[Start of section]

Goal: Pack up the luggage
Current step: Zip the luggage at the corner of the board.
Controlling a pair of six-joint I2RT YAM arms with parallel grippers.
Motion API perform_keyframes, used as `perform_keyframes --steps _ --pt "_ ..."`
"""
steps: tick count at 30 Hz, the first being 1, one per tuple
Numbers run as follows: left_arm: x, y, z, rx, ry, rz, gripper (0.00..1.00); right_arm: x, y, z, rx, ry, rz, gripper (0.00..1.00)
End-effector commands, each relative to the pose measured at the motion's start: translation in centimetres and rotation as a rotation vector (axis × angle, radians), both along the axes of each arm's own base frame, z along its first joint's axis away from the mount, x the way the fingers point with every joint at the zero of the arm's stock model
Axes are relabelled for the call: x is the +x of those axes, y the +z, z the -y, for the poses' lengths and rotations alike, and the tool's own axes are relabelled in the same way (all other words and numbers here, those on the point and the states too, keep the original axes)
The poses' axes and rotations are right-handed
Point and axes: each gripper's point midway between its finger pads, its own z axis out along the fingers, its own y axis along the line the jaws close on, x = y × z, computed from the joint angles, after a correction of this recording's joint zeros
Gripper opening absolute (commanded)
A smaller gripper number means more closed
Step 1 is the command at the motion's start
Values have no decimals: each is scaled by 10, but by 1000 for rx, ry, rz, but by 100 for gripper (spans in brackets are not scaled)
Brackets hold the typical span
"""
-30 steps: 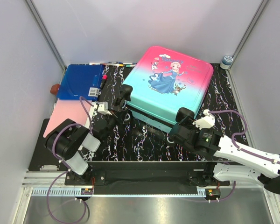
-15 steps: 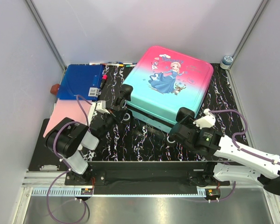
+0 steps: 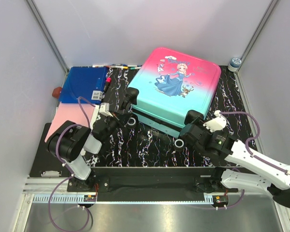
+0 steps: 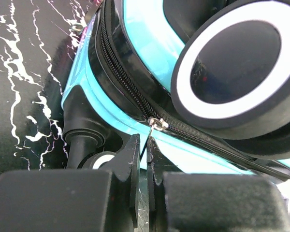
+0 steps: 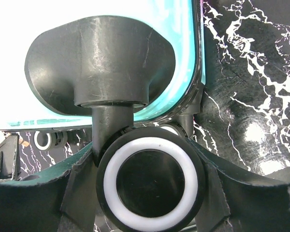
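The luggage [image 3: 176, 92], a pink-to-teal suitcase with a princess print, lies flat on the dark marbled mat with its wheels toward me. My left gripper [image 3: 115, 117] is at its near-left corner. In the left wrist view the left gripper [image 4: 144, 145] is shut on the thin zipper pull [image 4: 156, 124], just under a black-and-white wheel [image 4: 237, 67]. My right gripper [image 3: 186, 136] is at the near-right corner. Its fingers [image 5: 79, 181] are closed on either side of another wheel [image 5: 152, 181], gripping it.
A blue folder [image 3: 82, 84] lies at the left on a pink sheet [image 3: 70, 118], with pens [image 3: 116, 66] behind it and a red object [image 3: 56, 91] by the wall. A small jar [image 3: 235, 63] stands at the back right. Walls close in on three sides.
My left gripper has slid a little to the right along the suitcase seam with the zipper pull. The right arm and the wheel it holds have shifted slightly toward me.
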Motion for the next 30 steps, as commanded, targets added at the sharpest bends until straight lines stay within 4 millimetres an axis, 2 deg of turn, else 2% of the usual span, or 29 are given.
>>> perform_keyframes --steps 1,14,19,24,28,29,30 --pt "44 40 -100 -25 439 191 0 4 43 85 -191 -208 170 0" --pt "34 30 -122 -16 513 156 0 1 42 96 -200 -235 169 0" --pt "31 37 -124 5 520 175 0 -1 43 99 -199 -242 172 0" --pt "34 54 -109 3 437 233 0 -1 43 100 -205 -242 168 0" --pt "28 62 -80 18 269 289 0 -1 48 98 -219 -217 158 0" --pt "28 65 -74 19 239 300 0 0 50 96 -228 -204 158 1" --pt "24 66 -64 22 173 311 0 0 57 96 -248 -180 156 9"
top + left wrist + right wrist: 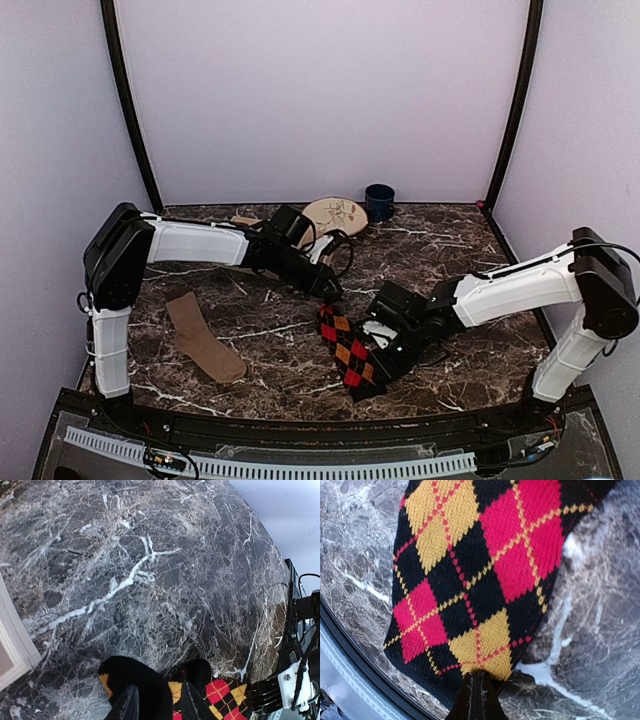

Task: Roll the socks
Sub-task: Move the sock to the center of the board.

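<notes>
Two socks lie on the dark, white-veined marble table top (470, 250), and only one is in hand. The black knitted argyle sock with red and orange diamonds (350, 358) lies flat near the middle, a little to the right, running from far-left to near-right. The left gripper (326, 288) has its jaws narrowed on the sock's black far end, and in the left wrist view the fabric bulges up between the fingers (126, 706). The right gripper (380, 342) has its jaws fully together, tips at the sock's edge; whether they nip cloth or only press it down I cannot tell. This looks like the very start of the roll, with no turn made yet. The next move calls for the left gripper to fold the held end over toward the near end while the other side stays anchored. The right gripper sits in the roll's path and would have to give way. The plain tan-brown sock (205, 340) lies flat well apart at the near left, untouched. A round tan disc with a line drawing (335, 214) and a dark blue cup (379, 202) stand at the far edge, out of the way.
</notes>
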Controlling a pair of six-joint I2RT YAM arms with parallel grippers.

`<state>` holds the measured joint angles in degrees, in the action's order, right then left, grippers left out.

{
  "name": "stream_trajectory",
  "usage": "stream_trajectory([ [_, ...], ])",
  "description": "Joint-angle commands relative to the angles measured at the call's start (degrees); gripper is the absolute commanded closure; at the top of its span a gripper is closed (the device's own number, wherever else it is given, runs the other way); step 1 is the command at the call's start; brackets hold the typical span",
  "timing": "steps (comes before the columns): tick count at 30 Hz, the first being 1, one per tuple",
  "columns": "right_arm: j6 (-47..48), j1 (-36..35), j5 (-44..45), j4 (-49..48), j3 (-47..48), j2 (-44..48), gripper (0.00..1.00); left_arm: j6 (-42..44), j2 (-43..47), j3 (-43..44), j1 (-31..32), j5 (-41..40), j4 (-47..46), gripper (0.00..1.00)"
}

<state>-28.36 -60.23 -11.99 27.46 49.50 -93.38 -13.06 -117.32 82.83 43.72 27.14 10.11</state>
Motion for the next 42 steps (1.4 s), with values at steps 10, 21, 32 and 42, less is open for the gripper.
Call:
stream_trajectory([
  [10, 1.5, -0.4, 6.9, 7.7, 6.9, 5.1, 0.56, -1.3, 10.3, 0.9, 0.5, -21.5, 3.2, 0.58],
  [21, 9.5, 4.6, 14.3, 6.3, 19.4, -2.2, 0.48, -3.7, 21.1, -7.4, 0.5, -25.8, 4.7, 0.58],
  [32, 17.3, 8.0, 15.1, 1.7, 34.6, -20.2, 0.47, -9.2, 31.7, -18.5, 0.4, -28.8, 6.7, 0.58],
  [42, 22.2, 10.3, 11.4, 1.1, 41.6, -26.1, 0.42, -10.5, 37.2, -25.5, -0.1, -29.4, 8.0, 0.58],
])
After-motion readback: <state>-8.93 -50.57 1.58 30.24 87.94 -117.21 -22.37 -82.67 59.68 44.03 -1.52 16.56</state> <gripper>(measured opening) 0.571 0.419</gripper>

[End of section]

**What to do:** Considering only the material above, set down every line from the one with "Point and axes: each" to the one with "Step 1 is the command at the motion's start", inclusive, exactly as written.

**Worked solution:**
Point and axes: each gripper's point midway between its finger pads, its own z axis out along the fingers, its own y axis along the line the jaws close on, x = y × z, computed from the joint angles, after a correction of this recording's joint zeros
Gripper opening absolute (commanded)
A smaller gripper number means more closed
Step 1 is the command at the motion's start

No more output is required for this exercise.